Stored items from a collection
--------------------------------------------------

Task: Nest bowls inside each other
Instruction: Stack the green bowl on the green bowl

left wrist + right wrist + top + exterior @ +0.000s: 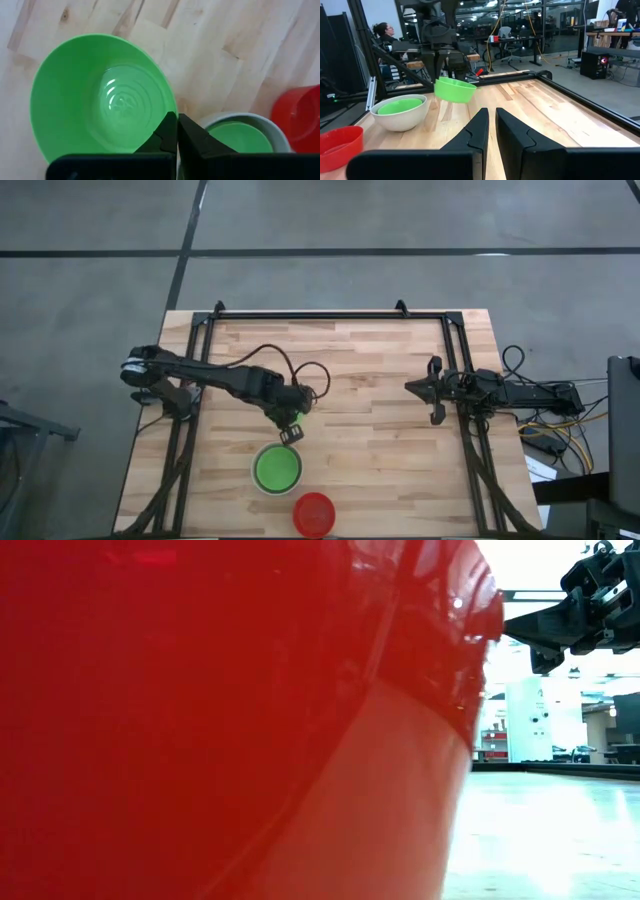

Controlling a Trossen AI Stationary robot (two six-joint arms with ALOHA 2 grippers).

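Note:
My left gripper (pixel 451 70) is shut on a bright green bowl (pixel 100 95) and holds it in the air over the wooden table (pixel 380 430), just beyond a white bowl (pixel 277 470). A second green bowl (pixel 400 106) sits nested inside the white one. A red bowl (pixel 314 513) stands on its base at the table's near edge and fills most of the low view. My right gripper (pixel 490 125) waits shut at the table's right side, level, touching nothing. My left gripper pinches the green bowl's rim (pixel 167 111) on the side nearest the white bowl, one finger inside the bowl and one outside. The fingers come from above, pointing steeply down. The bowl hangs below them, mouth up and slightly tilted, lifted clear of the table.
A black metal frame (pixel 330 315) runs along the table's far edge and down both sides. Bare wood lies between the two arms. Cables (pixel 550 420) lie off the right edge. In the right wrist view, a person (pixel 382 31) sits in the room beyond.

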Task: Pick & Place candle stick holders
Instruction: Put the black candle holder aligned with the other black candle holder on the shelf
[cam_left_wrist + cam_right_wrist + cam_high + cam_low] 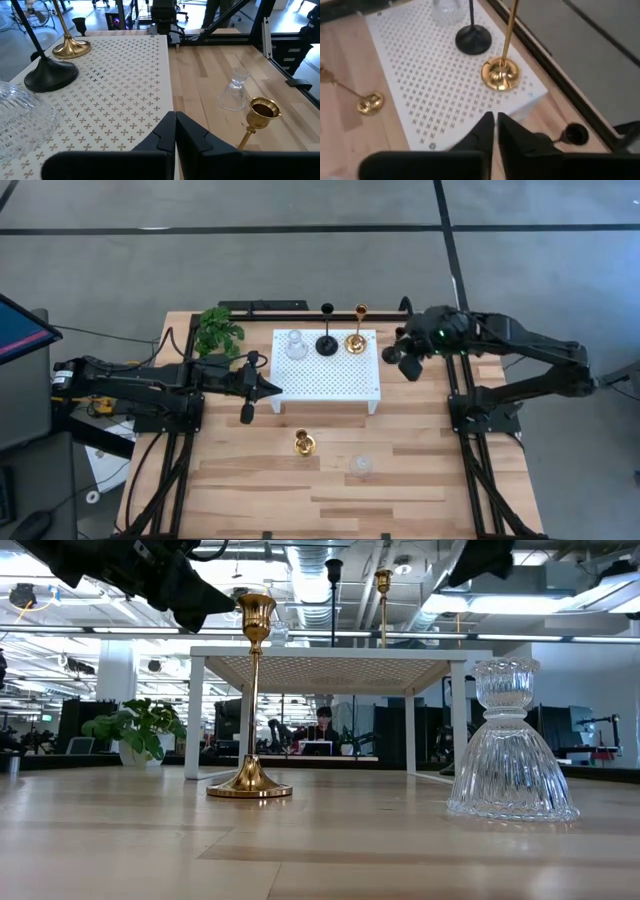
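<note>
Three candle stick holders stand on their round bases on the white perforated platform (pixel 325 380): clear glass (pixel 296 345), black (pixel 327 345) and gold (pixel 355 340). A second gold holder (pixel 305 443) and a second clear glass one (pixel 361 466) stand upright on the wood nearer the front edge. My right gripper (pixel 402 360) hangs shut above the table just off the platform's right edge, holding nothing. My left gripper (pixel 262 387) is shut and empty at the platform's left edge.
A green leafy plant (pixel 218 332) stands at the far left of the table. A small dark cup-shaped thing (pixel 575 134) sits on the wood beyond the platform's far right corner. Bare wood lies around the two front holders.
</note>
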Controlling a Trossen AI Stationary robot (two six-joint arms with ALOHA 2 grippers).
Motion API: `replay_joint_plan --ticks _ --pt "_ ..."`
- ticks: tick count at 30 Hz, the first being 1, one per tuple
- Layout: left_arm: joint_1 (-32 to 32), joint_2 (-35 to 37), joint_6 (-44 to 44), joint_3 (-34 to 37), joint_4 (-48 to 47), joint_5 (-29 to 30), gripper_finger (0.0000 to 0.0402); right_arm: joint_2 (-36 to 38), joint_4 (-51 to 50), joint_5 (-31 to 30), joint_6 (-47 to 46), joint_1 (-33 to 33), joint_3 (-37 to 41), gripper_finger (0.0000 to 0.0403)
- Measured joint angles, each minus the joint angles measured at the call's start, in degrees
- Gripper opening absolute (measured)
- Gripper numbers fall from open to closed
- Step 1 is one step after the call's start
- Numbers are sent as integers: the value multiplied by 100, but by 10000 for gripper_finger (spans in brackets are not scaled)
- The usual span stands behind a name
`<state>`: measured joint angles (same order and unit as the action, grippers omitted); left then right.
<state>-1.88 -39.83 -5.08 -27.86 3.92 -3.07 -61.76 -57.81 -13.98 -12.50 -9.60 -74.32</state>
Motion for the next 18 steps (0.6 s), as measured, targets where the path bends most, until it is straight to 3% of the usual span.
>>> replay_joint_plan --ticks 9,14,18 --pt "0 0 0 0 0 1 10 398 -97 -1716 -1153 1438 956 3" --pt "0 0 0 0 1 2 10 655 310 -2195 -1916 1957 1831 1" --pt "-1 0 0 0 2 0 10 812 1167 -2224 -2106 2173 2551 1"
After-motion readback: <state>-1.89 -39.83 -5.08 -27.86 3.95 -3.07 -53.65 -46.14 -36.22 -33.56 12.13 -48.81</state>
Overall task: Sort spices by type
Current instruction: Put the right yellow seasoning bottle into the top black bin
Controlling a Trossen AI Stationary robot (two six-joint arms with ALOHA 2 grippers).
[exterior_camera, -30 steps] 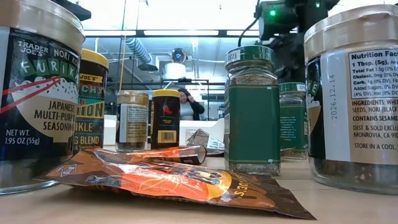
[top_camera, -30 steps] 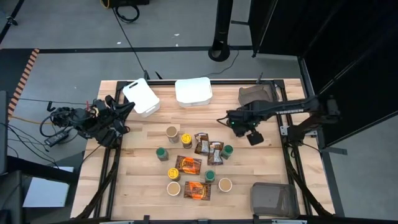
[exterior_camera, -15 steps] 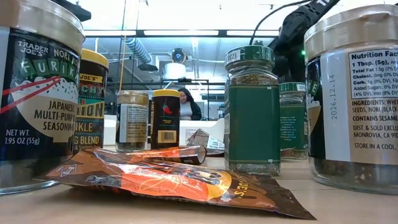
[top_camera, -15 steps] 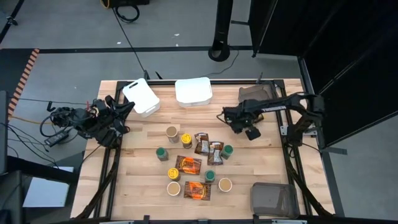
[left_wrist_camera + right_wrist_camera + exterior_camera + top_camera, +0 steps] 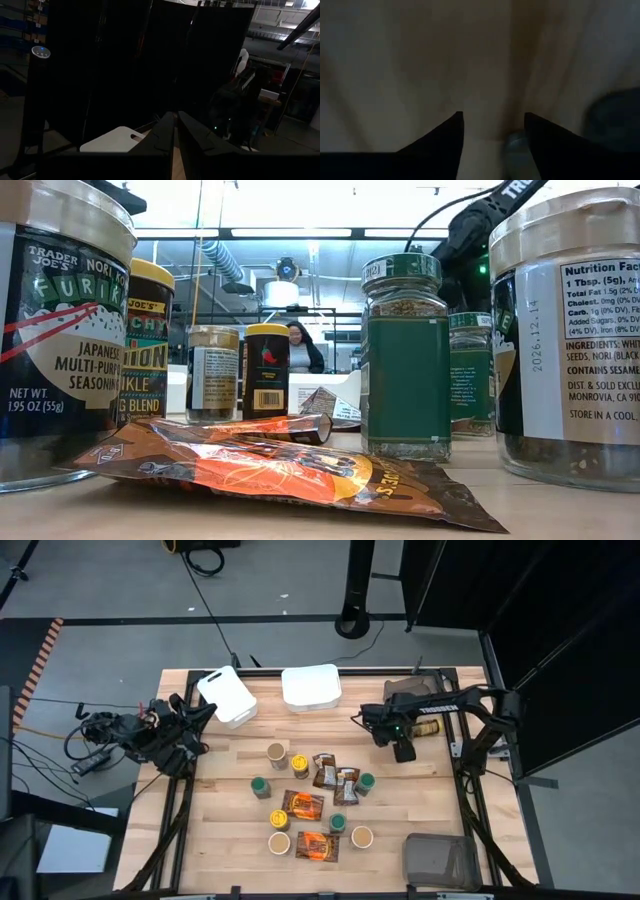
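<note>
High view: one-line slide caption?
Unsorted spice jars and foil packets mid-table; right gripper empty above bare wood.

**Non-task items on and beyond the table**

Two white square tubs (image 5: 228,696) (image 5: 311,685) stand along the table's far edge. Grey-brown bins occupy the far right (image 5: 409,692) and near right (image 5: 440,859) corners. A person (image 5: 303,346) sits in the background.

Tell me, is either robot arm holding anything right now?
No. The right gripper has open, empty jaws over bare table; the left gripper is shut on nothing.
</note>
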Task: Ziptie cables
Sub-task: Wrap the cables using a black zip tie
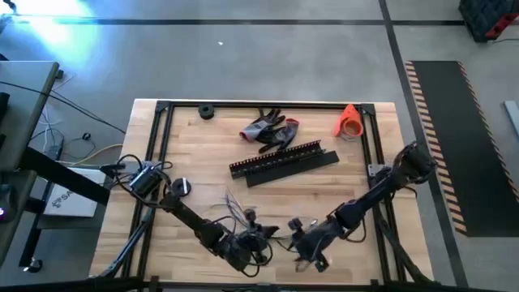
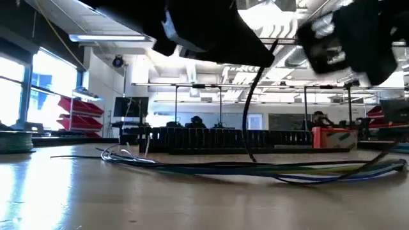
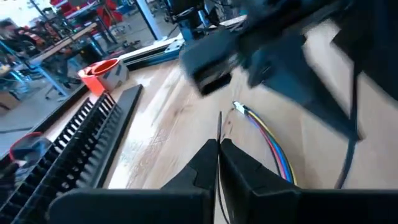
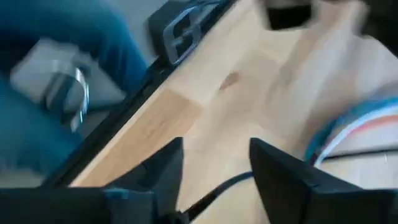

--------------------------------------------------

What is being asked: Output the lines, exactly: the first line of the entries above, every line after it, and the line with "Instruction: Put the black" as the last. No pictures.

Task output:
Task: Nest bowls inside each other
Instruction: Stack the green bowl on the green bowl

left wrist + right wrist + top + exterior @ +0.000s: 

Controlling a Trossen AI Stationary robot (two six-joint arms with ALOHA 2 grippers).

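Note:
My left gripper (pixel 451 70) is shut on a bright green bowl (pixel 100 95) and holds it in the air over the wooden table (pixel 380 430), just beyond a white bowl (pixel 277 470). A second green bowl (pixel 400 106) sits nested inside the white one. A red bowl (pixel 314 513) stands on its base at the table's near edge and fills most of the low view. My right gripper (pixel 490 125) waits shut at the table's right side, level, touching nothing. My left gripper pinches the green bowl's rim (pixel 167 111) on the side nearest the white bowl, one finger inside the bowl and one outside. The fingers come from above, pointing steeply down. The bowl hangs below them, mouth up and slightly tilted, lifted clear of the table.
A black metal frame (pixel 330 315) runs along the table's far edge and down both sides. Bare wood lies between the two arms. Cables (pixel 550 420) lie off the right edge. In the right wrist view, a person (pixel 382 31) sits in the room beyond.
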
Task: Pick & Place candle stick holders
Instruction: Put the black candle holder aligned with the other black candle holder on the shelf

The exercise ends with this answer.